Às vezes, escolho amar-te com a ignorância do primeiro dia.
É como se, de repente, eu andasse dentro do escuro, como se pudesses chegar vinda do princípio do nosso amor em que um vestido leve principiou a frase. Na verdade, a frase não começou com o vestido - foi o que começou depois de o vestido estar esquecido no chão que foi a primeira frase do nosso amor.
Volto, sem querer, àquela frase - é bonito uma frase começar com um mar de pele a acender no escuro partes de nós que o outro traz na ponta dos dedos, nas linhas que a língua desenha e onde escrever se torna quase impossível.
Chamar-lhe frase é quase ridículo - nunca soubemos escrever com pontuação, tu e eu. Há sempre um excesso naquilo que não se espera, há sempre um desacerto quando começamos a aprender a escrever o nosso nome com as palavras que o outro nos ensina.
A primeira vez que a polpa dos teus beijos me empurrou para o lado de dentro da pele, a primeira vez que deixaste os teus cabelos esquecidos no meu peito e eu não dormi só para que se atrasasse o tempo naquele abandono feliz das coisas e dos sonhos.
É mesmo estúpido dizer que um amor começa com uma frase - quando se ama, cedo se descobre que nunca se soube escrever, que todas as folhas trazem o branco da surpresa, que todo o amante é um analfabeto nas coisas do mundo. Se o nosso amor começou com um vestido, amar é despir tudo quanto não deixe ver-se a pele, amar é começar a chamar céu ao contorno dos teus lábios quando tudo em ti promete noite e tudo em mim esquece o dia.

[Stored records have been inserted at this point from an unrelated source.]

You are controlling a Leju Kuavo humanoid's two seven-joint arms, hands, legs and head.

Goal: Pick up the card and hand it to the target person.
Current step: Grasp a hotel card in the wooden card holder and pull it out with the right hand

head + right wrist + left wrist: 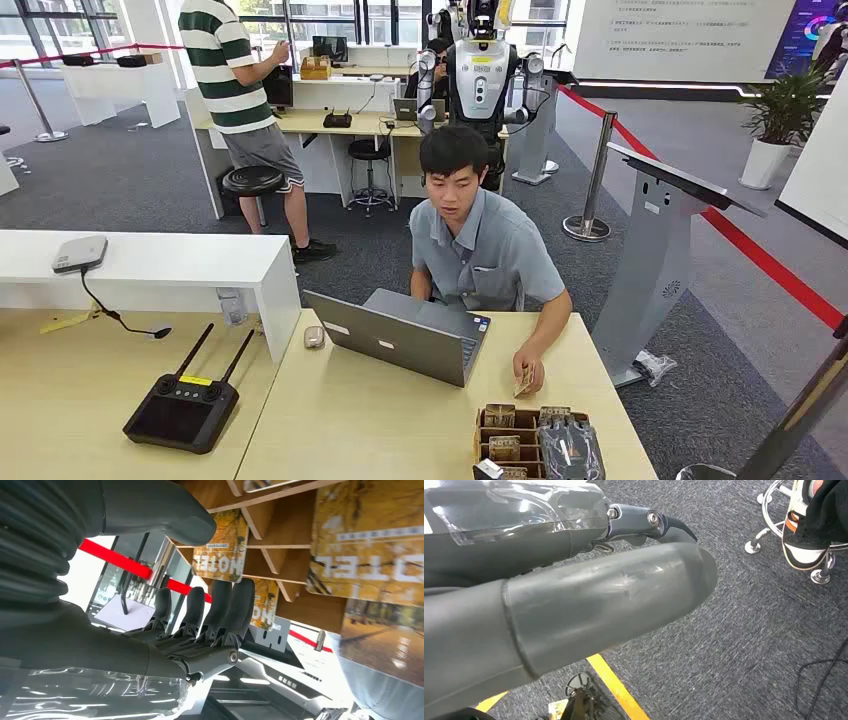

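step: reaching for a card | right hand [200, 625] empty, fingers apart beside the card rack [505, 432], lower right of head view | left hand [574, 605] state unclear | next: pinch one hotel card [220, 555]

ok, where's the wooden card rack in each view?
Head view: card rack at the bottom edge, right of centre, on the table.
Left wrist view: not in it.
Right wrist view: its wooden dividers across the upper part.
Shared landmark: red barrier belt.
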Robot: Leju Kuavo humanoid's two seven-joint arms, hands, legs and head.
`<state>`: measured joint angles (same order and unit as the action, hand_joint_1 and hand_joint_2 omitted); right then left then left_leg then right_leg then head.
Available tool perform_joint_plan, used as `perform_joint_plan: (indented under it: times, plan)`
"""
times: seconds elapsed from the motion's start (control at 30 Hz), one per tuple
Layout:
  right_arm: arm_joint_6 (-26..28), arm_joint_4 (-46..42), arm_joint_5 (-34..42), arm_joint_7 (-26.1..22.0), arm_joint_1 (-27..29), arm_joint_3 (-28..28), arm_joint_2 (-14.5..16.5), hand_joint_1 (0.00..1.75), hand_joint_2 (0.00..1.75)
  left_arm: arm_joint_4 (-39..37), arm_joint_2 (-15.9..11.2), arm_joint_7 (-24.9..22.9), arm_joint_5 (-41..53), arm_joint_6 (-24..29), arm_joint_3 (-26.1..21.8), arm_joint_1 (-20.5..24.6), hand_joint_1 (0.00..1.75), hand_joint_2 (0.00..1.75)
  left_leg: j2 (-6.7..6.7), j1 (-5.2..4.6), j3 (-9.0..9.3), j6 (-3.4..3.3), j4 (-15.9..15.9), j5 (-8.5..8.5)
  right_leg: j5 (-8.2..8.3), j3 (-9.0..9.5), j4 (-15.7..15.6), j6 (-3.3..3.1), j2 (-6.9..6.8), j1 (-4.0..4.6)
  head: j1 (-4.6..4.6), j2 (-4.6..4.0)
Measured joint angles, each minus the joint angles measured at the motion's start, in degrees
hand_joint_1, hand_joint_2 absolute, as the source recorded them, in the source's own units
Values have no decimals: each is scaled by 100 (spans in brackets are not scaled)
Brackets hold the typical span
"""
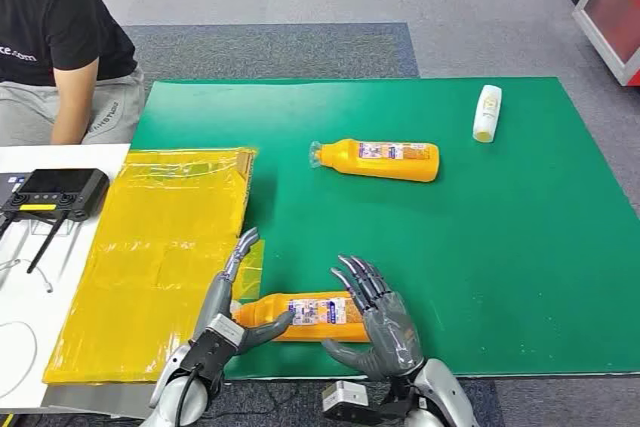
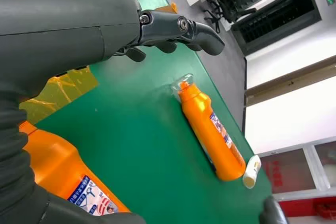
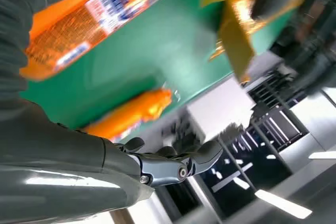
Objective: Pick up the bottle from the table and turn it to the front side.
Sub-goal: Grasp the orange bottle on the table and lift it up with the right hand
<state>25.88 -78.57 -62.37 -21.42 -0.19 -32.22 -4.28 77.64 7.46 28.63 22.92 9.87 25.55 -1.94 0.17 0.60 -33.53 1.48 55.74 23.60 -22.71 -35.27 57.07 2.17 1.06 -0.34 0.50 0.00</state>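
Both hands bracket the near orange bottle [image 1: 313,315], lying flat on the green mat [image 1: 528,247]. Left hand [image 1: 234,312] touches its neck end with its thumb; right hand [image 1: 381,322] hovers spread over its base. Nothing looks gripped, so lifting and turning remain.

On the black shirt [image 1: 56,17] of the person at the far left corner, white letters show at the sleeve edge; only the ending "ce.com" can be read. The near orange bottle [image 1: 317,315] carries a white and blue label [image 1: 317,311], and the far orange bottle [image 1: 380,160] has a similar one, but their print is too small to read. The small white bottle [image 1: 487,112] bears an orange mark, also unreadable.
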Motion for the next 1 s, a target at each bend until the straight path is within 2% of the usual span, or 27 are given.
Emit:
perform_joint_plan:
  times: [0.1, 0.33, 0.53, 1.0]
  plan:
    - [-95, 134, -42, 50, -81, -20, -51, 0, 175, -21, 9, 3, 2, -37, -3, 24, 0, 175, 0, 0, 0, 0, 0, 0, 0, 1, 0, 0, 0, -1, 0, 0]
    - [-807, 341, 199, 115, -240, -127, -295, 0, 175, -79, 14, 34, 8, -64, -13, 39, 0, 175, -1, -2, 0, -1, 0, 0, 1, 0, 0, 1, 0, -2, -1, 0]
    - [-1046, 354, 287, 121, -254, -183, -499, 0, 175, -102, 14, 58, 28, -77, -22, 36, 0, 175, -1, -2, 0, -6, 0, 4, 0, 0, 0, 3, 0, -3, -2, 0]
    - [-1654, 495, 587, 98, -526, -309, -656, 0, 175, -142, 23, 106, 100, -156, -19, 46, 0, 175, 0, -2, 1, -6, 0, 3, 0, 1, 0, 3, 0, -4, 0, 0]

Volto à surpresa do meu corpo a navegar o teu, volto a sentir-me bonito por andar na rua com o teu cheiro dentro das camisas como um segredo, volto porque todo o amor para ser grande há de ter, por entre as sombras, a esperança de um regresso.
Volto a esperar-te do lado de cá da porta - no rosto, um sorriso que não desiste, que não se cansa, que não tem horas e, de repente, os olhos são braços e a porta abre-se e dentro de mim a música começa a desenhar desejos debaixo da pele.
Nunca te disse que o nosso amor tinha começado com aquele vestido. Talvez o vestido tenha sido apenas o princípio - o que veio depois, isso sim, é o tempo onde volto sempre para encontrar de cada uma das coisas o lugar.